AI's Great Stink
In July of 1858, the River Thames turned into an open sewer so foul that Parliament soaked its curtains in chloride of lime and fled the chamber. The heat of that summer lifted the stench of human waste—six feet deep in places along the banks—into the nostrils of the men who governed the world's largest empire. This was the Great Stink, a direct result of the rapid industrialization of London, when industrial affluence turned to organic effluence in the streets of London.
We are living through another Great Stink. Artificial intelligence has achieved the technological equivalent of indoor plumbing: it works, it spreads, it is installed in every home. But the sewers (legal frameworks, economic safety nets, and other norms and institutions that might contain its slop) do not yet exist. We have installed the flush toilets without building the pipes, and the waste pools in our public squares.
This pattern is older than the Victorians. Johannes Gutenberg's movable type spread across Europe from 1450, and within decades the scribes (the knowledge workers of their age) watched their livelihoods dissolve into irrelevance. The Catholic Church responded not with adaptation but eventual prohibition, compiling the Index of Forbidden Books, burning texts, and executing printers. But this only hastened its spread. Martin Luther's 95 Theses circulated faster than authority could comprehend, let alone contain, as the technology outpaced the social plumbing by generations.

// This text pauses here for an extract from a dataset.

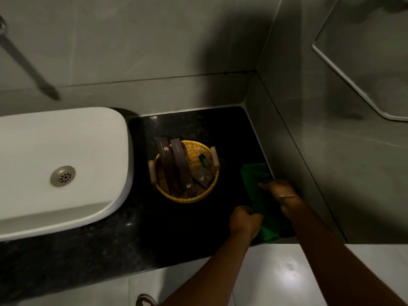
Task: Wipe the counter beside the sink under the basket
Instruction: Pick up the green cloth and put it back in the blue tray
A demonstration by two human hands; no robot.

The UN's economic research notes that technological breakthroughs typically wait decades before affecting aggregate economies because "complementary investments... take time to build out." Their research omits the lived experience of that transition: the cholera outbreaks in Manchester where 15,000 persons lived in cellars; the cesspits overflowing into streets where families crowded six to a room; the infant mortality that claimed more than half of all children of mill workers dead before age 10. The infrastructure always lags, and people drown in the gap.
The Victorians solved their crisis not by abandoning plumbing but by building what the sanitarians called the "water carriage" system, 1,000 miles of sewers and 318 million bricks designed to move centuries of human waste. We are fortunate that AI more closely resembles the Great Stink; The printing press found its plumbing too, but the pipes were laid through a century of religious war, the sack of Rome, and tens of thousands burned at the stake before Europe arrived at something resembling a literate public and a press it could live with. The question before us is how long we will breathe through soaked curtains before we start laying bricks.